Раздавшийся у калитки звонок прервал откровения Марики. Сначала она подумала, что ослышалась, но звонок повторился, и она пошла открывать.

Поздним гостем оказался майор Рашо. Увидев в доме Эндре, он очень удивился:

— А я думал, что вы уехали в Пешт, Варьяш. Выходит, мне повезло, не то завтра пришлось бы ехать за вами. Куда мне повесить плащ?

Марика взяла из рук майора дождевик и вынесла в прихожую.

— Я к вам всего на несколько минут.

— Прошу вас, садитесь, — предложила хозяйка дома, недоумевая, какая же причина привела к ней майора в столь поздний час.

— Уже поздно, если разрешите, я пойду, — сказал Эндре Марике и, повернувшись к офицеру, объяснил: — Мне пришлось проводить ее до дома, потому что к ней приставали пьяные.

— Подождите минутку, Варьяш, — остановил его майор. — Сейчас вместе пойдем.
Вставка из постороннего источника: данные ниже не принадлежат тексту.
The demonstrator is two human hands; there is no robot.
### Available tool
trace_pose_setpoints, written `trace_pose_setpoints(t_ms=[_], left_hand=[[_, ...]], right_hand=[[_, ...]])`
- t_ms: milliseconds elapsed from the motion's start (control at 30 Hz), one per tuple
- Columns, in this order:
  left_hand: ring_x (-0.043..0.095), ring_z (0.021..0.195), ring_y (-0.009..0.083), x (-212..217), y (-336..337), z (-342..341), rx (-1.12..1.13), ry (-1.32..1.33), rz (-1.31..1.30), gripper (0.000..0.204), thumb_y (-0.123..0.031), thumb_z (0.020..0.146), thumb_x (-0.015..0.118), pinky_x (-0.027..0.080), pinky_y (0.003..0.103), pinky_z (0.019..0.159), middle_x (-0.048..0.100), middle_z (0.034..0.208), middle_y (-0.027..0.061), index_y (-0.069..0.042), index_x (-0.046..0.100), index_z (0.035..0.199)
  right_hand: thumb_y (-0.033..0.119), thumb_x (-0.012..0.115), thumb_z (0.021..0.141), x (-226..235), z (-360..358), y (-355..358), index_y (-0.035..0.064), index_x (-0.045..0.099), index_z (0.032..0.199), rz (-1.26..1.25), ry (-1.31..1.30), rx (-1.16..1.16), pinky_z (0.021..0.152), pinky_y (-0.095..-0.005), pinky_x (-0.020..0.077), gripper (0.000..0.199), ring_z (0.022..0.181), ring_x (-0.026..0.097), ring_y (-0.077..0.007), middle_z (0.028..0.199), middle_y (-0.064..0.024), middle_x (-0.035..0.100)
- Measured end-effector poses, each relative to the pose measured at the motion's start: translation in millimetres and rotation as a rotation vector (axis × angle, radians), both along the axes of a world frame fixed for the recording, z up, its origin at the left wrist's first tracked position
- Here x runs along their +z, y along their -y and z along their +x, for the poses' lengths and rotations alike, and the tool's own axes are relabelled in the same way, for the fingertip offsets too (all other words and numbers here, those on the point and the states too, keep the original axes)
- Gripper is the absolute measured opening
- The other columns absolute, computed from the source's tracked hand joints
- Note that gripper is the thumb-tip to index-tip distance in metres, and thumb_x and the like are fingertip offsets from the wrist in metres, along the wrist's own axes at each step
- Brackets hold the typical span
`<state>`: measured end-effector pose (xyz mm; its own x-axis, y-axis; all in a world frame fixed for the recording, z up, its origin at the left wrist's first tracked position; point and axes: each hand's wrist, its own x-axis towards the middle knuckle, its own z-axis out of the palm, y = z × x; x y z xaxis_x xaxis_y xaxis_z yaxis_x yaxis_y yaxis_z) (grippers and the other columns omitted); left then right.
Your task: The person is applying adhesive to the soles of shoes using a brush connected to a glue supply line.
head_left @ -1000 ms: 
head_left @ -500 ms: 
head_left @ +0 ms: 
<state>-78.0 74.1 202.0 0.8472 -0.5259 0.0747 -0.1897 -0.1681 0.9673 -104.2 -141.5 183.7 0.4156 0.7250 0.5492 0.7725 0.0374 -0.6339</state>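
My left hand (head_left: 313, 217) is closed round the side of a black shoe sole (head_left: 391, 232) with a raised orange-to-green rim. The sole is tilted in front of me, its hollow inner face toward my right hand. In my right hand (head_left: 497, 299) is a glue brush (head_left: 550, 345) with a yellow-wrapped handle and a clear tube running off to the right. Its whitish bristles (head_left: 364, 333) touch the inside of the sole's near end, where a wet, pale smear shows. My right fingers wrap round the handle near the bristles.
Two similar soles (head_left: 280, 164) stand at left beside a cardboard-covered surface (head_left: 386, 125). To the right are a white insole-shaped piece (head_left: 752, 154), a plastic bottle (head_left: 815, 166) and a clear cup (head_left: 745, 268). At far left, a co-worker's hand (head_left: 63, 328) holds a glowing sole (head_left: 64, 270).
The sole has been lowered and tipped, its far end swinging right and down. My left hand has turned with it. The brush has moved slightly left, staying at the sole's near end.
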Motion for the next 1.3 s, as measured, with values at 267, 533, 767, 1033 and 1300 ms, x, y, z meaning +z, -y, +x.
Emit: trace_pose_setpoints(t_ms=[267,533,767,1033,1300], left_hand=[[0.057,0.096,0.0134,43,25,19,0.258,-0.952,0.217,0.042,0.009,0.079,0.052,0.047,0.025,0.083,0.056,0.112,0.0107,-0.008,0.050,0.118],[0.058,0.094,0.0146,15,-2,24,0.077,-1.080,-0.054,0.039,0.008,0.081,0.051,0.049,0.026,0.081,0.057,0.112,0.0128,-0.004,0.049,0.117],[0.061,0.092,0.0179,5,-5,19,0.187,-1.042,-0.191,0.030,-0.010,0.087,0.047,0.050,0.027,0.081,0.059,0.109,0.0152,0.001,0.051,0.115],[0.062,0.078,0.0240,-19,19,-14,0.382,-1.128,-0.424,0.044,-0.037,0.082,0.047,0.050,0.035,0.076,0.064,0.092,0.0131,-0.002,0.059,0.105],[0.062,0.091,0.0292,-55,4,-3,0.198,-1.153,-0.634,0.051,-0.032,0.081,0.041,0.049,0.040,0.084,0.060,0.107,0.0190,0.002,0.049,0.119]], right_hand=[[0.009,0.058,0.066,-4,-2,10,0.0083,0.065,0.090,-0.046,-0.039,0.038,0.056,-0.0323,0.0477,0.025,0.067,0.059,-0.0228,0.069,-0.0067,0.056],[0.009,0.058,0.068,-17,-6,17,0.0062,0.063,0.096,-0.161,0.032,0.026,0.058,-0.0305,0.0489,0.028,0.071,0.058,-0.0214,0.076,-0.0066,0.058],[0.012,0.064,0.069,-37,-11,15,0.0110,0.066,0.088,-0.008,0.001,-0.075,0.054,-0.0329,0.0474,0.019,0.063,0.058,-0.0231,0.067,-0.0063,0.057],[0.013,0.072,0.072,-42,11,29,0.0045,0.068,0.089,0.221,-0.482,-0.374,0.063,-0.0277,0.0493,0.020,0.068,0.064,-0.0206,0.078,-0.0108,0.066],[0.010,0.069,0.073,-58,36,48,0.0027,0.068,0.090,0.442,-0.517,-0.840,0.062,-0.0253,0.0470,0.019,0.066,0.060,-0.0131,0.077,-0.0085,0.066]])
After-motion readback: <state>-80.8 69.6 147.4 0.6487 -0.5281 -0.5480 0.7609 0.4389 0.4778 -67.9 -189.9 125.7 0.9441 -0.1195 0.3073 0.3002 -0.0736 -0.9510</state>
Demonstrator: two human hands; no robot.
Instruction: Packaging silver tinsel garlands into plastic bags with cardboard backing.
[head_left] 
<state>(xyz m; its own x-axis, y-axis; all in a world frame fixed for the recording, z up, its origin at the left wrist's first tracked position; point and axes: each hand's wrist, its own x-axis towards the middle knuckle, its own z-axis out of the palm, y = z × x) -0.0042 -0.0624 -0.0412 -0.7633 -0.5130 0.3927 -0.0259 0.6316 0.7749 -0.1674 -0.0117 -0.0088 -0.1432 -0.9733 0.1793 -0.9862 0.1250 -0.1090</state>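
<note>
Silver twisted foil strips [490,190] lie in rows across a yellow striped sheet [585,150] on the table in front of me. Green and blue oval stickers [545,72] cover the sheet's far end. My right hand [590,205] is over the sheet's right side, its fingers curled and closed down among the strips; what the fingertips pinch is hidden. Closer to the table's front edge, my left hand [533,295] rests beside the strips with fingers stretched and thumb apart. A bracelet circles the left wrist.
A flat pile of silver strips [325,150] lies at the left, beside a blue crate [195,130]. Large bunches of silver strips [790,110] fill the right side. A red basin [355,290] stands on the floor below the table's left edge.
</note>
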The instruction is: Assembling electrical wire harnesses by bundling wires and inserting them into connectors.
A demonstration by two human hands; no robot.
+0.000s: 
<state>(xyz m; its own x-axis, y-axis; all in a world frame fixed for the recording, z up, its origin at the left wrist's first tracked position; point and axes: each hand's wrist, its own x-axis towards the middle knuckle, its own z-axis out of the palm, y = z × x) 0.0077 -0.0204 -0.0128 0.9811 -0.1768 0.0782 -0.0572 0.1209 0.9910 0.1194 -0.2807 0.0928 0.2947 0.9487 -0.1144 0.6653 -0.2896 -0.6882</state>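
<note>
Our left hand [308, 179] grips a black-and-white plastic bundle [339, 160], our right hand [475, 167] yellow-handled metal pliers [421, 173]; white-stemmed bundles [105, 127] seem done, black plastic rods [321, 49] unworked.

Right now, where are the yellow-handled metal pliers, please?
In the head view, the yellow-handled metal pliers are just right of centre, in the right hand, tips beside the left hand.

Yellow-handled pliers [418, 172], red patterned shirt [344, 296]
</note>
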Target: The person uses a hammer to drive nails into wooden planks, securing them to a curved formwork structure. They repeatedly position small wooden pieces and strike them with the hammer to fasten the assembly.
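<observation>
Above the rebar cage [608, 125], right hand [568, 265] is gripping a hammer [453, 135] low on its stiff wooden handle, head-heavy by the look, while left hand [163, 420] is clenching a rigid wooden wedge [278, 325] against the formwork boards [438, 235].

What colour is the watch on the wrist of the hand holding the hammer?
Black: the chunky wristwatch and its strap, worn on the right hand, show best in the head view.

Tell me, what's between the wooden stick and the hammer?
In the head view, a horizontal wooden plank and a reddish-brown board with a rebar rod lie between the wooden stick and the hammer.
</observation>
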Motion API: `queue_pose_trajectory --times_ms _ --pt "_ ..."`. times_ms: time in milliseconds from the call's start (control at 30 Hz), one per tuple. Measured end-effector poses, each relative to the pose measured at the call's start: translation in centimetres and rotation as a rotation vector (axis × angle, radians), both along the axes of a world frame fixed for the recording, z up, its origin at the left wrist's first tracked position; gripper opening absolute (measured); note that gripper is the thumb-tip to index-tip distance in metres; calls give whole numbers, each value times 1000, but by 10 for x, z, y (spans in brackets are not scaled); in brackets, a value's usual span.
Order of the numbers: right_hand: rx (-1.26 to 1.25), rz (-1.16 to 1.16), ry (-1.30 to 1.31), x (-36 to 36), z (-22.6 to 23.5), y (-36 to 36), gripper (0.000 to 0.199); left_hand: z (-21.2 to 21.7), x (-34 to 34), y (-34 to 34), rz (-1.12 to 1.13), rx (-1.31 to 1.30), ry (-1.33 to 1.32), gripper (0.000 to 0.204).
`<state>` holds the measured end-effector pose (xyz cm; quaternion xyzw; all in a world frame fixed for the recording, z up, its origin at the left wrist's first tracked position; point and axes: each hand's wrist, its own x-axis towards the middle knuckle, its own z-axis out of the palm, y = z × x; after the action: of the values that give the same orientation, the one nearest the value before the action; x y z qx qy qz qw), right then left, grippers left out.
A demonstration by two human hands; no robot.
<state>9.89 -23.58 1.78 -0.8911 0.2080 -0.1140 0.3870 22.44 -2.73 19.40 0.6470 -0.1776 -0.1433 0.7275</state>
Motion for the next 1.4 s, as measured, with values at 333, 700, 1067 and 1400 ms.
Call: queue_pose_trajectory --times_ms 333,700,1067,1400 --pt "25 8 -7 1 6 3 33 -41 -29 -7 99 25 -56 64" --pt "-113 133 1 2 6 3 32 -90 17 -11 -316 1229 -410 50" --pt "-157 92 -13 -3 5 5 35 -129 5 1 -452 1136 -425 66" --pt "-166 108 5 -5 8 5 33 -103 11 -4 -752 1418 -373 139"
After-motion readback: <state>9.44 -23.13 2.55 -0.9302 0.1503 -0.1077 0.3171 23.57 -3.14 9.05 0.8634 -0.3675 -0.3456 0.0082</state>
Мне и с вами надо поговорить.

Все сели.

— Я хотел вернуться к тому хулиганскому нападению... — сказал Рашо.

— Я уже и забыл о нем, — отмахнулся Эндре.

— Зато я не забыл, тем более что нам нужно закрывать дело. Когда на солдата нашей армии нападают неизвестные и избивают его, мне необходимо знать, кто эти люди и с какой целью совершили нападение.

— Поверьте, все произошло случайно, — упорствовал Эндре.

— А мне кажется, вовсе не случайно, — возразила Марика. — Я и сейчас утверждаю, что ваш нахальный младший сержант замешан в этом деле.

— Я тоже так думаю, — согласился с Марикой майор. — Этим, собственно, и объясняется тот факт, почему младший сержант Бегьеш не доложил своему командиру о нанесенном ему оскорблении.

— О каком оскорблении?

— Вы же обозвали его нахалом.

— Ах да!..

— Однако Бегьеш умолчал об этом на допросе. Как вы думаете — почему?

— Этого я не знаю.

— Потому что не хотел, чтобы мы заводили на него уголовное дело.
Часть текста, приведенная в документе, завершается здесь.